The risks of attacks that involve poisoning training data for machine learning models
A growing number of studies suggest that machine learning algorithms can leak a considerable amount of information included in the data used to train them through their model parameters and predictions. As a result, malicious users with general access to the algorithm can in many cases reconstruct and infer sensitive information included in the training dataset, ranging from simple demographic data to bank account numbers.
Researchers at Google, National University of Singapore, Yale-NUS College, and Oregon State University have recently carried out a study evaluating the risks of these type of attacks, which essentially entail "poisoning" machine learning models to reconstruct the sensitive information hidden within their parameters or predictions. Their paper, pre-published on arXiv, highlights the alarming nature of these attacks and their ability to bypass existing cryptographic privacy tools.
"The foundation of the adversary method is an inference algorithm, known as membership inference attack, that determines the chance that any arbitrary record has been part of the training set," Reza Shokri, one of the researchers who carried out the study, told TechXplore. "Inference attacks against ML is a serious data privacy threat because the adversary is a legitimate 'user' of the machine learning system and does not need to break into any system to gain access to sensitive information."

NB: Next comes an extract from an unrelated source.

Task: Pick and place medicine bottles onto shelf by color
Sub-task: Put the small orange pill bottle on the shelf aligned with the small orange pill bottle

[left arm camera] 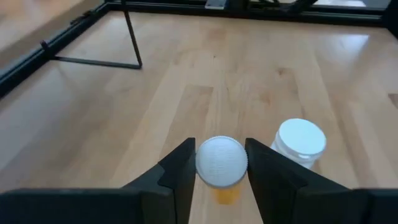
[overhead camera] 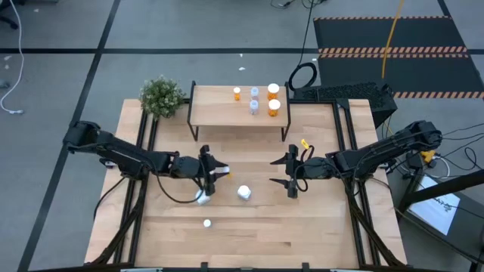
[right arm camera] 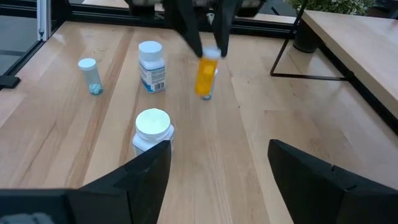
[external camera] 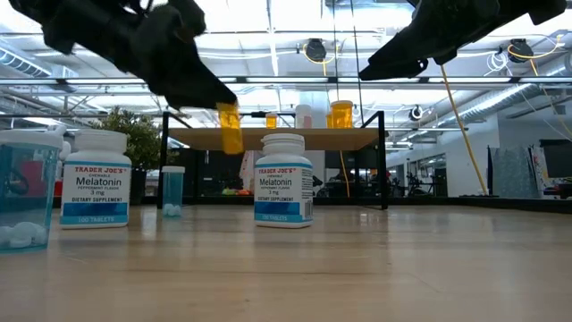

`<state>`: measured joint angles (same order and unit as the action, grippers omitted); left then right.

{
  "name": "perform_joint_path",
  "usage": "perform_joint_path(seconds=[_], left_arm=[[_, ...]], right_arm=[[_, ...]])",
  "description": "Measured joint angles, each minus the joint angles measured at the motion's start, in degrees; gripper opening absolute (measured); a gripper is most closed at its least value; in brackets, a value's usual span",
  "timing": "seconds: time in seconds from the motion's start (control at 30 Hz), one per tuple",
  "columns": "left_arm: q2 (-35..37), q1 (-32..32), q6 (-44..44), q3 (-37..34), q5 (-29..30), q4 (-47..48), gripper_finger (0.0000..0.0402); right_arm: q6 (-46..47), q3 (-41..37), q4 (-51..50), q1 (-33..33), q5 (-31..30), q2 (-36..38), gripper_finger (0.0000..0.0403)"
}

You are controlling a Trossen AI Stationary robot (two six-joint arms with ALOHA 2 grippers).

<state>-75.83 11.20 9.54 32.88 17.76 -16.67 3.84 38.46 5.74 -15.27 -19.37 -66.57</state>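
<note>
My left gripper [overhead camera: 215, 172] is shut on an orange bottle with a white cap [left arm camera: 221, 163], held above the table's middle left; the bottle also shows in the low view [external camera: 230, 127] and the right wrist view [right arm camera: 204, 76]. My right gripper [overhead camera: 284, 171] is open and empty at the middle right, facing the left one. A white bottle [overhead camera: 243, 192] stands on the table between the grippers. Another bottle [overhead camera: 203, 198] and a small one [overhead camera: 206, 223] stand nearer the front. The wooden shelf [overhead camera: 219, 113] at the far side carries three orange bottles [overhead camera: 273, 92] and a pale one [overhead camera: 254, 102]. My left gripper pinches the orange bottle's white cap [left arm camera: 217, 149] between its two fingers, one on each side of it. The fingers come from above, pointing down. The bottle hangs below them, cap up and near upright, its orange body [right arm camera: 204, 81] lifted clear of the table.
A potted plant [overhead camera: 161, 96] stands at the shelf's left end. Two white Melatonin bottles [external camera: 283, 179] [external camera: 95, 177], a large blue bottle [external camera: 22, 190] and a small blue one [external camera: 172, 190] show in the low view. Black frame rails run along the table's sides.
</note>
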Motion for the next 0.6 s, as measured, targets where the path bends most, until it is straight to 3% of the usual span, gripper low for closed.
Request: perform_joint_path(seconds=[0.3, 0.6], left_arm=[[12.9, 0.0, -2.5, 0.0, 0.0, 8.7, 0.0136], [21.4, 0.0, -6.7, 0.0, 0.1, 10.5, 0.0136]], right_arm=[[0.0, 0.0, 0.0, 0.0, 0.0, 0.0, 0.0265], [0.0, 0.0, 0.0, 0.0, 0.0, 0.0, 0.0265]])
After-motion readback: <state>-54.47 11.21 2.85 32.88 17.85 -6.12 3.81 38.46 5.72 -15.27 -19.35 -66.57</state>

Previous studies by co-authors of the recent paper, as well as other research teams worldwide, have reported the privacy vulnerabilities of machine learning algorithms used in different settings, including ML-as-a-service platforms, federated learning tools, and large language models. In most of the attacks identified in these previous papers, excluding those involving federated learning settings, an adversary or malicious user can perform inference attacks while merely "observing" the outcome of the learning process (i.e., the labels predicted by the model), yet he/she cannot influence the training process.
In their recent paper, Shokri and his colleagues specifically focused on the implementation of machine learning algorithms in a secure multi-party setting. In these cases, a model is trained on a combination of data that is independently provided by different individuals, developers, or other parties.
"Based on previous work in the field, we knew that the final model would leak some information about contributed training data by all parties," Shokri explained. "However, what we are showing in this paper is that a malicious party can significantly 'increase' the information leakage about other parties' data, by contributing adversarial data and poisoning the pool of training data."
Essentially, Shokri and his colleagues showed that, by "poisoning" the training data, a malicious user can prompt a training algorithm to "memorize" data provided by other parties. This in turn allows him/her to reconstruct their victim's data using a series of inference attacks. Inference attacks are data mining techniques that allow users to illegitimately gain knowledge about a person or company within a database.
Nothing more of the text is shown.